A view from the other side

“Ngong must go” dated 1st June 2011

Writing in regard to the scathing criticism “Ngong must go” I believe the criticism completely ignores the circumstances that we have to cope with in keeping horse racing in Kenya alive and active.

These circumstances include the following:

  1. Racing facilities are handicapped by a severe lack of funds. The starting stalls for example are over 20 years old.
  2. The prize money for a winning horse is R2200. This equals one months payment for training, etc.
  3. There are only some 200 horses in training
  4. Getting major long term sponsorship is a real headache
  5. Kenya racing is largely managed by volunteers. This applies to the the Stewards of Racing, the programming, the handicapping, the Stipendiary Steward, etc. Lack of finances greatly constrains the staffing than can be employed and as a result they are expected to deliver outputs that go beyond their training and experience.
  6. We have no riding school for apprentices

So why do we persevere in keeping racing going. Firstly it is a business that employs a significant number of persons in the form of grooms, work riders, riders, breeders and their establishments, etc.. To let it go, would have a real impact on the livelihoods of hundreds of families, in a situation where employment opportunities are lacking and poverty is still a problem. Secondly Kenya has a long tradition of racing and there are sufficient owners and others that are still passionate enough to want to keep racing going, even though it means digging deep into pockets.

Ngong Racing

Horse racing since 1904

Despite these drawbacks, I believe we do reasonably well. Yes the race watched by your writer is not what we like to watch either. But bad days and bad races do occur, despite our efforts. Of the 128 races run this season so far, 112 have been run on time. Where we have been late for 8 of the races we have resumed punctuality by the next race. Only twice have we suffered a knock on delay. Yes we can be criticised for allowing perhaps longer than some race courses would in getting an obstinate horse to load, but within reason we do our best to have owners see their horses run. It is interesting to note that the UK have adopted our approach this season in allowing more leeway in getting horse loaded into the stalls. However in order to try and get every race off on time, we have tightened up our starting stall certificate examination and we recognise that the starting team would benefit from more training.

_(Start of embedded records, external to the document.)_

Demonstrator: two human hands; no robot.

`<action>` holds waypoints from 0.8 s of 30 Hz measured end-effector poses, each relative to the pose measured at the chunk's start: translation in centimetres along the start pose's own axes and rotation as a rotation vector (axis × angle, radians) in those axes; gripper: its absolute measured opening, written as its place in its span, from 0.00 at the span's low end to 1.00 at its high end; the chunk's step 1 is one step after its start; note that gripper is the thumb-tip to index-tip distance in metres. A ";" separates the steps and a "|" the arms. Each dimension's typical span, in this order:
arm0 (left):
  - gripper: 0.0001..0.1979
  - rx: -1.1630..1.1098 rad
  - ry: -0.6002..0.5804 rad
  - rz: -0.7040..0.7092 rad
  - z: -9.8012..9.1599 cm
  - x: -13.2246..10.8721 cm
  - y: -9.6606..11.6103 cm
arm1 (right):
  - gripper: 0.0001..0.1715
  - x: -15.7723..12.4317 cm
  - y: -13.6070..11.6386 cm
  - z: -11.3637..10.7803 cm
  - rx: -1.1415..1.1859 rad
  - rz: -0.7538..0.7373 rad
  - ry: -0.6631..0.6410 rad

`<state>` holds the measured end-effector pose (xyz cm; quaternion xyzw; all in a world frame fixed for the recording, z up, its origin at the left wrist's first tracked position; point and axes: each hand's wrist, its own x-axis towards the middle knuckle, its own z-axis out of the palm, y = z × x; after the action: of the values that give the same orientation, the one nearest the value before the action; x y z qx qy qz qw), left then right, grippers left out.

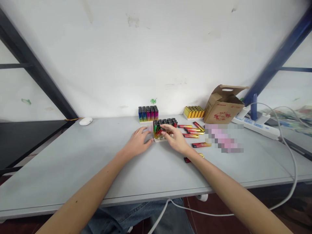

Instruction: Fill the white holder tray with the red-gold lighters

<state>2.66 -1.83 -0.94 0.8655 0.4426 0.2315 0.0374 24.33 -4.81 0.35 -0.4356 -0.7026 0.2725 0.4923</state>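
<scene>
Head view: right hand (pixel 176 139) is nearer, partly curled, fingers (pixel 168 127) over a tilted red-gold lighter (pixel 159 132); if it grips, I cannot tell.
Left hand (pixel 138 141): half open, holding nothing, just beside the white tray (pixel 158 140).
Lighter: in tray, at right hand's 10 o'clock, long axis leaning across.

Left hand (pixel 137 142) bare, palm down, just left of centre in the frame, fingers (pixel 143 131) slightly curled and angled toward the right hand. Right hand (pixel 175 138) just beside it, knuckles up, bent downward at the fingers. Left forearm (pixel 80 191) and right forearm (pixel 234 191) slanting inward from the bottom corners.
</scene>
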 end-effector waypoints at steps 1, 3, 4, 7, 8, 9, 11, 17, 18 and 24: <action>0.15 -0.016 0.045 -0.001 -0.4 0.1 0.0 | 0.17 0.0 0.0 0.0 0.023 0.015 0.006; 0.10 -0.057 0.169 -0.008 -1.5 0.3 -0.1 | 0.16 0.0 0.0 0.0 0.072 0.041 0.017; 0.09 -0.080 0.235 -0.012 -2.0 0.4 -0.1 | 0.15 0.0 0.0 0.0 0.089 0.047 0.017; 0.08 -0.122 0.379 0.027 -3.1 0.4 0.2 | 0.12 0.0 0.0 0.2 0.093 0.041 0.028; 0.08 -0.125 0.399 0.057 -3.2 0.4 0.4 | 0.11 0.0 0.0 0.2 0.088 0.033 0.036; 0.08 -0.123 0.406 0.093 -3.1 0.4 0.6 | 0.11 0.0 0.0 0.2 0.085 0.024 0.045; 0.07 -0.113 0.389 0.167 -2.4 0.3 0.9 | 0.11 0.0 0.0 0.3 0.089 0.007 0.052; 0.06 -0.113 0.305 0.232 0.2 0.3 1.3 | 0.10 -0.1 -0.3 0.5 0.035 -0.043 0.041; 0.06 -0.116 0.299 0.224 0.5 0.3 1.4 | 0.10 -0.1 -0.4 0.5 0.001 -0.050 0.052; 0.06 -0.132 0.281 0.190 0.7 0.5 1.4 | 0.11 0.1 -0.4 0.7 -0.111 -0.041 0.083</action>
<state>4.22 -2.21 -1.02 0.8582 0.3437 0.3812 0.0097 23.53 -4.91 0.42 -0.4583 -0.7046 0.2048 0.5016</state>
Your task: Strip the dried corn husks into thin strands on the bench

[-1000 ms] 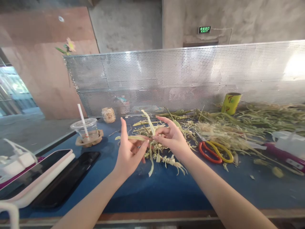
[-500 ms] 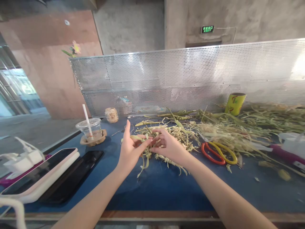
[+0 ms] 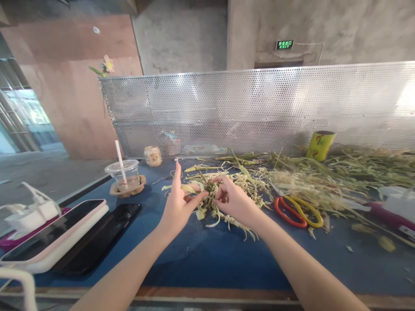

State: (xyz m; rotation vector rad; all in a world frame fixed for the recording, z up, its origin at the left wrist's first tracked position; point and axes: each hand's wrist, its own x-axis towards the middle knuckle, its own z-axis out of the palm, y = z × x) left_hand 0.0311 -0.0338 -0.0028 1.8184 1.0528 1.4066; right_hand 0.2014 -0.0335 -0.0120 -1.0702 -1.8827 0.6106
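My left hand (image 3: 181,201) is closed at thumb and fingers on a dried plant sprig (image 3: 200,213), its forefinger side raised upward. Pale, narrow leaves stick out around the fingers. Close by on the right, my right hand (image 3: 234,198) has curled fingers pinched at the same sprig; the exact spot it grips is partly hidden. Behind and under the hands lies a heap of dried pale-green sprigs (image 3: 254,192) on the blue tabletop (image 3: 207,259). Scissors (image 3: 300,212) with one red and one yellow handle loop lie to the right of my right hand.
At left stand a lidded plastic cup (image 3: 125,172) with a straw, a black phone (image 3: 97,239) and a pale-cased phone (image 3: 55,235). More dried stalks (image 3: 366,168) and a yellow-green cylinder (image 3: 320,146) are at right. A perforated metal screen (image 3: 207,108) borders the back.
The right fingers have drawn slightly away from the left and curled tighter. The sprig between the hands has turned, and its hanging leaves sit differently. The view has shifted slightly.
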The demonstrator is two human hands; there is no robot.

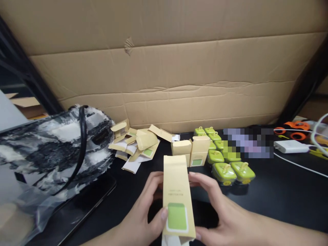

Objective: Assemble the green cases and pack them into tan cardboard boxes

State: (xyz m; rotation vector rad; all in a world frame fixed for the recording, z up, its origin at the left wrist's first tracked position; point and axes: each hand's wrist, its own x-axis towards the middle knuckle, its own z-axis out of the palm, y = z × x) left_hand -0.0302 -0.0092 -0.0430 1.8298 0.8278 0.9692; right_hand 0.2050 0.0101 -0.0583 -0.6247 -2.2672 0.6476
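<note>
Upright in front of me is a tall pale-yellow cardboard box (176,181) with a green square printed near its lower end, where a white flap sticks out. My left hand (147,212) grips its left side, the thumb resting on the front beside the green square. On the right side, my right hand (220,208) holds the box between thumb and fingers; some fingertips are hidden behind it. Just beyond stand two more small boxes (200,152) with raised top flaps. To their right sit several green-lidded small containers (224,172) in rows, each with a loop on its lid.
Flattened and opened cartons (139,141) lie piled at the back left. A black, grey and white frayed bag (51,150) stands at left, near a dark flat device (84,208). At right are a white charger (292,146), cables and orange-handled scissors (298,126). Cardboard (179,68) walls the back.
</note>
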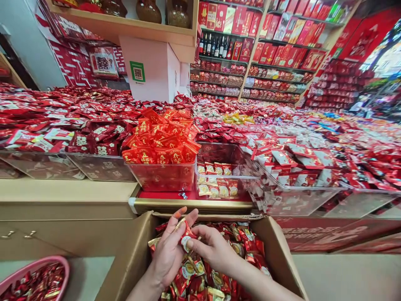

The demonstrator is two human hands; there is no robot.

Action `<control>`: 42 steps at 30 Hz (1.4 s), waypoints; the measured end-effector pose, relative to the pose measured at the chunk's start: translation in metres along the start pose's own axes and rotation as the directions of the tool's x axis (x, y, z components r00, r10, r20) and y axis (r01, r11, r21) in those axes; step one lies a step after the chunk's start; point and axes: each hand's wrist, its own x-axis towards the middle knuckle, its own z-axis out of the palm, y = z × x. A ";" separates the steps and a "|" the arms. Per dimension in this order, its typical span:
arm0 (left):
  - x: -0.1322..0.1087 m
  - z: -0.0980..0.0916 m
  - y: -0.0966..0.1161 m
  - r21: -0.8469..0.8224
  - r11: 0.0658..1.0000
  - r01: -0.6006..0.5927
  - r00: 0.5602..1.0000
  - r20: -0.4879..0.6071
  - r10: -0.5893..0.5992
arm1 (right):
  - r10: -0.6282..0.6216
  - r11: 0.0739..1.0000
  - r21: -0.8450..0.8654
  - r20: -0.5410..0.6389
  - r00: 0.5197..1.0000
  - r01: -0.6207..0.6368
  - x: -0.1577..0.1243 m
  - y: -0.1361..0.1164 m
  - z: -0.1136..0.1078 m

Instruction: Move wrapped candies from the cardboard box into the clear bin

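Left hand cups a stack of sweets, grip half closed; right hand pinches the top one tight, both over the box.

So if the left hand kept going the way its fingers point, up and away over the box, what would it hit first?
Probably the far flap of the cardboard box, then the nearly empty clear bin behind it; the left hand holds a red candy, and depth is unclear.
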 end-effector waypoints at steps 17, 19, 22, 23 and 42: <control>0.005 -0.005 -0.007 0.039 0.998 -0.053 0.998 0.042 0.051 | -0.451 0.857 -0.403 -0.289 0.844 0.320 -0.008 -0.007 -0.010; 0.004 -0.004 -0.010 0.031 0.999 -0.009 0.998 0.056 0.007 | -0.601 0.697 -0.614 -0.218 0.769 0.371 -0.007 -0.008 -0.012; 0.004 -0.002 -0.014 -0.026 0.997 0.074 0.995 0.066 -0.072 | -0.788 0.342 -0.851 -0.030 0.615 0.397 -0.005 -0.005 -0.011; 0.005 -0.001 -0.015 -0.036 0.995 0.090 0.995 0.049 -0.088 | -0.815 0.262 -0.877 0.022 0.579 0.403 -0.004 -0.004 -0.010; 0.000 0.003 -0.005 -0.075 0.996 0.055 0.998 -0.017 -0.056 | -0.044 0.923 0.360 -0.240 0.970 0.131 -0.008 -0.001 0.005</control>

We also recognise that our standard of riding does not compare to South Africa, not least because we have no training facility. But we have introduced hands and heels races, we are severe on misuse of the whip, we insist on riding each horse on merit. We of course deal with interference similar to South Africa and we bring jockeys into the Steward’s room for not riding straight, when no interference has occurred. We are seeing some improvement, and we will continue to strive to get more improvement. We don’t like seeing a jockey lose a stirrup iron, and that is the first time we have seen it in the home straight. The very few times it occurs is usually in the starting stalls.

Rather than take my word for it, we would be very happy to invite your writer to come to Ngong and watch our racing first hand. Perhaps they would then be persuaded that we are worth encouraging in keeping our racing going.